**Activity:** Please say how many lines of the listing hold "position", with no other words in the answer.
——————————
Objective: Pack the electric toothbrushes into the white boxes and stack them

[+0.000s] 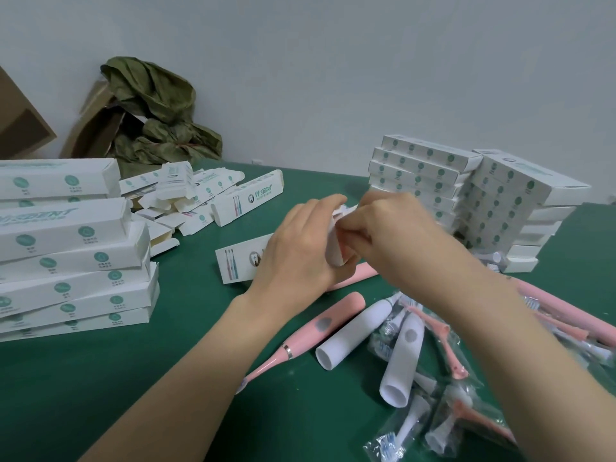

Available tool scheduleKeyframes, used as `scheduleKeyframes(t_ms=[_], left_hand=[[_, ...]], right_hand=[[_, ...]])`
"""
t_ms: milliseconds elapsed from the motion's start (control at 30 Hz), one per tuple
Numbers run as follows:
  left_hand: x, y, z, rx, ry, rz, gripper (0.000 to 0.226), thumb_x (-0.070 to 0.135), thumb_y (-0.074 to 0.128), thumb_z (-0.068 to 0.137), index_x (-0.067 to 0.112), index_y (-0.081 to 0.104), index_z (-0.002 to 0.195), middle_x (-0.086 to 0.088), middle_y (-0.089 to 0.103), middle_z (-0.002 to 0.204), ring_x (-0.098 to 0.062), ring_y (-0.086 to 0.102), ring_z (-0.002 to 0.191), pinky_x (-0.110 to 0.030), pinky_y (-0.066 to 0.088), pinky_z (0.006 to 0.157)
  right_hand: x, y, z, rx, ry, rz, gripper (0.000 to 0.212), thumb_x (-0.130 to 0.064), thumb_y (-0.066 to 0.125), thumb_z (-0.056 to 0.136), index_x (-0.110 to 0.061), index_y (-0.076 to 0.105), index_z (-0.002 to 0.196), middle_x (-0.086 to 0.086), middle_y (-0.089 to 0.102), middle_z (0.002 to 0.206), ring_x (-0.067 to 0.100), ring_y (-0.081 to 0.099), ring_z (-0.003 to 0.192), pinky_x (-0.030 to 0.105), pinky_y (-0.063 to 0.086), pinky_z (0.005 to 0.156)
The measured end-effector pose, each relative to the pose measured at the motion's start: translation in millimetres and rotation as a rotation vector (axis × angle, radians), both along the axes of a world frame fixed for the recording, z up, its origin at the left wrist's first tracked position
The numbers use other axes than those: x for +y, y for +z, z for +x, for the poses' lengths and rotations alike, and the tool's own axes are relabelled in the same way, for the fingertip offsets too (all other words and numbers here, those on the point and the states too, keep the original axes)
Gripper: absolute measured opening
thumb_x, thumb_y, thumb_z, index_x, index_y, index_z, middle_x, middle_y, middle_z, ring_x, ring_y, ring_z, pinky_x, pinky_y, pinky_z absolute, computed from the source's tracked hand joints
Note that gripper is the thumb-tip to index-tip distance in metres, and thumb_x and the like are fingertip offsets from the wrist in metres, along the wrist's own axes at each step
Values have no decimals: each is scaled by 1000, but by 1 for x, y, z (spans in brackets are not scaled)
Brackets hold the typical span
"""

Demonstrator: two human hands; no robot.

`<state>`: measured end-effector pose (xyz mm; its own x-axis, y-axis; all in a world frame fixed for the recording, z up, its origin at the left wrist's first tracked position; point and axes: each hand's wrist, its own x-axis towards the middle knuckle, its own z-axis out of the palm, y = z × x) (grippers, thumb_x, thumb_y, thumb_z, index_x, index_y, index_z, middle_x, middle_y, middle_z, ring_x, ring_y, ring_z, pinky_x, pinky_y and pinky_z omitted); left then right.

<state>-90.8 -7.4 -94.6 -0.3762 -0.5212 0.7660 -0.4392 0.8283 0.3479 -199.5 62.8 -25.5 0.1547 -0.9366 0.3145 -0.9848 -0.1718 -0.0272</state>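
Head view: the left hand [300, 248] and right hand [396, 228] met above the green felt table [166, 378], both clamped on one white cardboard toothbrush box [335, 246] held off the surface. A pink electric toothbrush [320, 328] lay below them beside white cylindrical handles [350, 331]. Stacked white boxes [433, 181] stood behind the right hand.
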Motion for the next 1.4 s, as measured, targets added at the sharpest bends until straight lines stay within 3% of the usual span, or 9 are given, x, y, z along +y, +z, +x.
scheduleKeyframes(t_ms=[233,367,600,767,833,933,1067,1300,1400], left_hand=[[-4,3,3,56,39,0,66,13,82,63,1,54,122,-10,62,112,-30,57,102,-30,40,85],[-4,4,4,48,46,-4,67,14,82,62,2,54,122,-10,62,113,-31,57,103,-28,39,85],[-2,6,4,210,-46,125,60,21,65,68,8,52,125,5,55,113,-6,44,105,0,27,86],[-5,5,4,230,7,46,67,16,80,64,7,53,124,1,58,114,-10,48,104,-3,28,88],[-4,5,4,229,-2,53,68,19,78,65,10,52,127,6,55,113,-7,46,104,1,25,88],[-7,4,7,133,-147,163,83,28,77,64,24,39,138,28,44,113,2,42,110,1,25,91],[-14,1,13,-72,-260,185,104,38,82,60,36,22,144,38,31,120,7,31,118,2,18,94],[-9,4,9,201,-220,133,42,18,73,68,20,55,107,10,58,102,-3,51,95,-14,39,82],[-4,9,5,333,-200,201,33,16,67,67,23,53,96,10,58,95,-6,54,92,-21,42,82]], right_hand=[[-2,-6,-8,-476,8,-120,37,-15,53,90,-20,49,127,-4,58,104,12,56,93,14,38,69],[-10,-13,-8,-880,-53,-298,23,-21,70,83,-17,58,102,-3,68,90,11,69,74,24,54,71],[-21,-45,10,-368,53,-351,31,-26,49,96,-8,73,90,10,54,126,23,41,111,17,24,85],[-18,-30,-6,-497,-73,-555,22,-21,59,92,-14,64,112,5,54,114,22,44,108,5,23,87],[-18,-28,-10,-694,-151,-391,31,-27,58,91,-15,56,119,-2,59,106,13,54,98,15,36,85],[-21,-30,-11,-880,-140,-188,36,-25,44,97,7,60,97,7,56,70,18,50,61,32,40,62],[-19,-26,-9,-875,-103,-222,42,-22,39,99,14,57,87,27,51,71,32,41,63,36,39,59],[-15,-25,0,-990,-22,-216,43,-27,40,99,11,58,90,34,56,81,41,53,71,54,50,75],[-13,-30,12,-1081,18,-220,36,-34,38,100,-14,68,100,4,70,93,21,64,90,50,50,88]])
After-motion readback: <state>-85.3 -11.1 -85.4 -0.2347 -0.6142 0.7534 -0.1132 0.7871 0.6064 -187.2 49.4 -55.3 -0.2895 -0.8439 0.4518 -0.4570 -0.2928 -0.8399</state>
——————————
**Answer to this task:** 2